Survey of Arts Management

Course blog for American University PERF-570, Fall 2014

Beyond Cultural Diplomacy: Arts, Policy and Change

“Despite the obvious benefits that collaboration can bring, there is not enough of a two-way dialogue between socially-engaged artists and policymakers. Policymakers often dismiss what artists have to say because it is not the formal language of public administrators, lawmakers, and diplomats, and because quantitative or scientific method-derived evaluation models do not easily convey the impact of artists’ work. Finding new ways to connect likeminded – yet isolated – groups in order to create broader constituencies for human-centered public policy may be crucial to our collective future…… The Nexus strives for more open dialogue and collaboration between the creative and policy camps. It seeks to empower artists to navigate funding and policy structures, while policymakers gain access to creative approaches for re-framing policy issues and designing campaigns to effectively disseminate new ideas and outcomes to a broader public. ” ( NEXUS, WPI )


I love what the World Policy Institute is doing here with its newest program Arts Policy Nexus. The idea driving this new faction is that every individual is both citizen and artist. Artists can provide a fresh new way to help cultural policy makers in their decisions. For the last two years the WPI has had events titles “Beyond Culture Diplomacy: Arts, Policy and change. These events and the program all year round intend to engage both the artists and policy maker in “meaningful and collaborative dialogue”.

The project maintains a very interesting Blog (PLEASE Check it out)… where stories are being told through artists that have the hope of engaging cultural and public diplomacy leaders. The stories being told are both frightening and beautiful. One very eye-opening example showcases a conflict I was completely unaware of : Human Trafficking: The Sinai Phenomenon.  Israeli filmmaker Keren Shayo partnered with Swedish-Eritrean journalist Meron Estefanos to produce “Sound of Torture,” a documentary revealing the struggles of fleeing Eritrean refugees.

Shayo hopes to engage and awaken both political leaders and general public about this issue. Following the completion of the film she held a screening in the Knesset (Israeli Parliament), “which she hoped would motivate the Israeli government to provide immediate relief for the refugees.” While the film did generate allot of response and interest when, “then the war began, the interest was easily forgotten.” (Shayo)  This is just one example of projects supported by the WPI, there are many more! I encourage you to look through the blog and see what else is happening.

This topic is very interesting and something that I think we as arts managers should really think carefully about. Why are we “managing” the arts and what long term good can be gained through our field?  Why are you choosing to go into this field and how do you see your work impacting your direct or indirect communities and society?

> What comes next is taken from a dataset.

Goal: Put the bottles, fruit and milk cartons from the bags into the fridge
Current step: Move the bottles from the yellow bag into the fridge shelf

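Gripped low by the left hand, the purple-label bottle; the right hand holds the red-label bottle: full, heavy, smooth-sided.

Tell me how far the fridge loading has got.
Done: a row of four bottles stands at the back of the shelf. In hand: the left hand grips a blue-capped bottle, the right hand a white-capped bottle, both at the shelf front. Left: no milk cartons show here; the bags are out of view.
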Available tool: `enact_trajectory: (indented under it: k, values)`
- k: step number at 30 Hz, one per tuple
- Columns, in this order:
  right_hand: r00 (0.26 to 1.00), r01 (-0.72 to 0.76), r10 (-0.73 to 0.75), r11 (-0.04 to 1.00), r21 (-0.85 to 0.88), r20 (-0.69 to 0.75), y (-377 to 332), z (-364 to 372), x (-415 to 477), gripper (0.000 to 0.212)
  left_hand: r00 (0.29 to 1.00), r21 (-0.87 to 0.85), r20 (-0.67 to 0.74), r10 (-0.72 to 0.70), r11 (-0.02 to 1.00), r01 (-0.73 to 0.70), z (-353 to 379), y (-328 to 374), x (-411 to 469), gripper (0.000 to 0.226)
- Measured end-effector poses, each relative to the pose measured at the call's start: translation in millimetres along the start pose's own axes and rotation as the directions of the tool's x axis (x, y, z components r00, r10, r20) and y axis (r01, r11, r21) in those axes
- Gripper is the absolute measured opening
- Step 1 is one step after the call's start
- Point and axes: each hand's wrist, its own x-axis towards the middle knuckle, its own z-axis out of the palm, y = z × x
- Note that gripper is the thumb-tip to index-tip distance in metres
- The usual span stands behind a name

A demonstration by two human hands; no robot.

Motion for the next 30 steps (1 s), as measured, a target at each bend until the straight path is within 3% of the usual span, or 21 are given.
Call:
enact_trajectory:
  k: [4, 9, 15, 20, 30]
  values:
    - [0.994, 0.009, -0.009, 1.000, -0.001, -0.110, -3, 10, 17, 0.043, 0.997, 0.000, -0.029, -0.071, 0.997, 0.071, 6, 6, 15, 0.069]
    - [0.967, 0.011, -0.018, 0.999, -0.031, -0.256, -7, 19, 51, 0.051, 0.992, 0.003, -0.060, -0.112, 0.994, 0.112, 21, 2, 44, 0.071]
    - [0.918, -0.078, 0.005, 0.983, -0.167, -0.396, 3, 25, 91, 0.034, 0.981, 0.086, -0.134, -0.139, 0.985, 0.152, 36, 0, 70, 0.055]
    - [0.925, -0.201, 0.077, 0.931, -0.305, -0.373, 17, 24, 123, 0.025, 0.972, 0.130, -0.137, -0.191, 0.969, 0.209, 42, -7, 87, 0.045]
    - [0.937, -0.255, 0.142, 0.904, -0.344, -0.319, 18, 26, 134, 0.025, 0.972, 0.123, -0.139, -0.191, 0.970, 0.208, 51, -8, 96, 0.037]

2 comments on “Beyond Cultural Diplomacy: Arts, Policy and Change

  1. emkais
    September 25, 2014

    Thank you for sharing this! I’m so intrigued by this gap. I think art is such a powerful tool for cross-cultural understanding, diplomacy, and social justice. It’s a shame this rift exists, and even more of a shame that it’s frequently discredited. This is exactly what has inspired my studies and I hope to aid in the development of more progress in artistic cross-cultural understanding. I’m inspired by organizations like the World Monuments Fund, Creativetime or the Arts Incubator Program. These programs give art a social job and tackle issues head on and creatively.

  2. sobashhere
    September 26, 2014

    Amazing blog find! Really excited to see a space dedicated to discussing this notion of artists as policymakers. I think a big challenge is that most arts organizations do not include an employee of government affairs as part of their organizational structures. Yes this garners an additional paycheck for the organization to provide, but when funding for instance is gravely affected by policy, shouldn’t arts managers be actively engaged with advocating for the arts? National service organizations such as Dance/USA advocate for the arts on a federal level, but what about the state level? There need to be advocates for state legislation to assist many of the small arts organizations struggling with state policy. I believe artists as individual voices can only go so far, we really need artists to be collective in their initiatives.